Beat on it Until the Suck is Gone

I love Bear Naked granola. It’s a delicious snack that’s full of flavor and decently healthy. It makes an appearance at least once a day, either as a component of breakfast or as a mid-afternoon snack. Their Banana Nut and Peak Protein varieties are among the most satisfying consumer goods in human history.

There’s not an easy way to explain why I love Bear Naked. It’s good, obviously, but that doesn’t really tell you much. The texture is perfect for me: a good crunch without feeling like I’m chewing into a handful of gravel. The taste is friendly without being sugary or otherwise cloying. The packaging is zipper-topped with a big window that lets you inspect the contents of the bag, evaluate the topography of the granola and decide if you’re feeling like nuts or dried fruit that week.

Last Sunday I bought a bag of Bear Naked and found something unexpectedly dismaying the next day at the office. My bag was missing its zipper top. An email to their customer care folks assures me that this was anomalous — the zipper hasn’t been cut as a cost saving measure or anything. I was surprised by my relief for retaining something so seemingly unrelated to the product itself.

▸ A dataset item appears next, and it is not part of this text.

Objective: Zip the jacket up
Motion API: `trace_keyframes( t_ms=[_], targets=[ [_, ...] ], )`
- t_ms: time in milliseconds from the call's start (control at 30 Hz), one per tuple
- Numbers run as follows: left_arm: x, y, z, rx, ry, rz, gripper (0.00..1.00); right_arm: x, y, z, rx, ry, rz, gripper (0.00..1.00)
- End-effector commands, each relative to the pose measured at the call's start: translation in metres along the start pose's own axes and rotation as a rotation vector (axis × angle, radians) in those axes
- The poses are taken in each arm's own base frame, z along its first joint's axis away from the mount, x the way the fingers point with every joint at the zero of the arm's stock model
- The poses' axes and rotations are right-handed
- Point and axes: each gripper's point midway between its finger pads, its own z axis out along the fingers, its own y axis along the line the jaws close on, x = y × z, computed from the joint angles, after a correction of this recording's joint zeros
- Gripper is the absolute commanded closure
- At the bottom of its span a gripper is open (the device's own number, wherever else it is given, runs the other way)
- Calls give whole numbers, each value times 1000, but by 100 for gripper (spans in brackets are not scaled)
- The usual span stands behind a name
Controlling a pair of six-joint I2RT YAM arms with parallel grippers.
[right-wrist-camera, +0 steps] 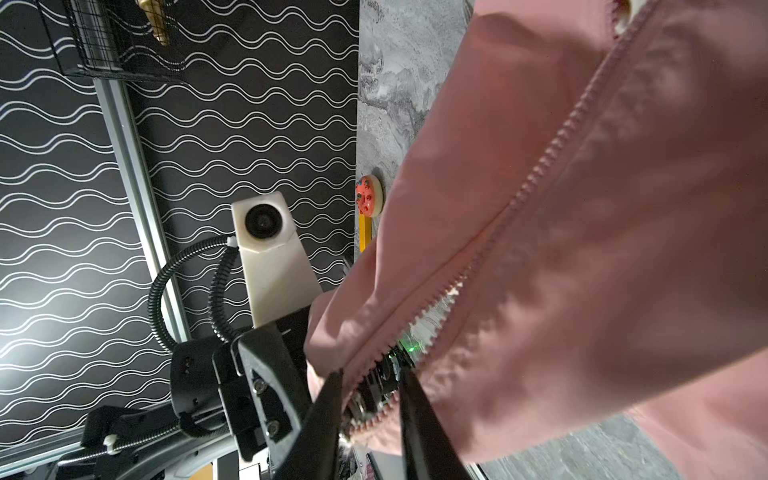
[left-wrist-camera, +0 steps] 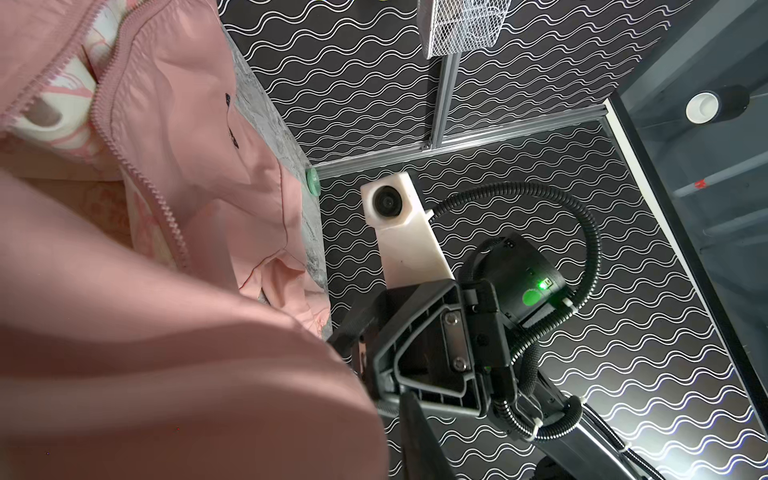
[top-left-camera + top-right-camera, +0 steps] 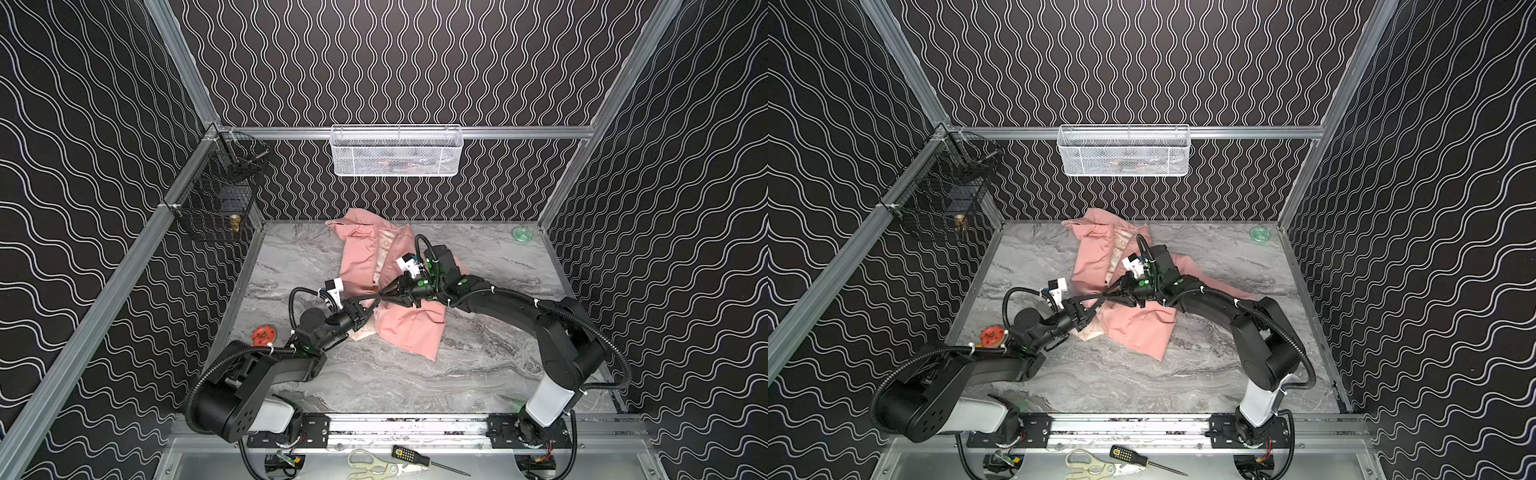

Surely, package design has a big role in the stuff we buy. I’m not walking through the cereal aisle in the supermarket making my granola decisions based on whether or not the package includes a zipper, but packaging helps me establish the product’s credibility. Yet, I found the more I bought Bear Naked, the more the zipper became associated with the overall experience of the granola. The zipper meant portability: I could toss my Bear Naked into my laptop bag and take it with me. The zipper allowed impulsiveness: instead of letting my hunger gnaw away at me, I could easily remove the bag from my cabinet, open it, and shake out a snack without worrying about container management or doing some sort of origami to keep the bag sealed. Best of all, the zipper provided quality assurance: with virtually no effort on my part, my granola would remain fresh and safe from staling and other food-killing yuckiness.

So while the zipper isn’t central to eating Bear Naked, it becomes central to how Bear Naked slots into the puzzle that is my every day life. Intangibles like flavor and texture bear heavily on the moment-to-moment satisfaction of having this stuff in my mouth. Without them, there’s no point and a zipper won’t make a lick of difference there.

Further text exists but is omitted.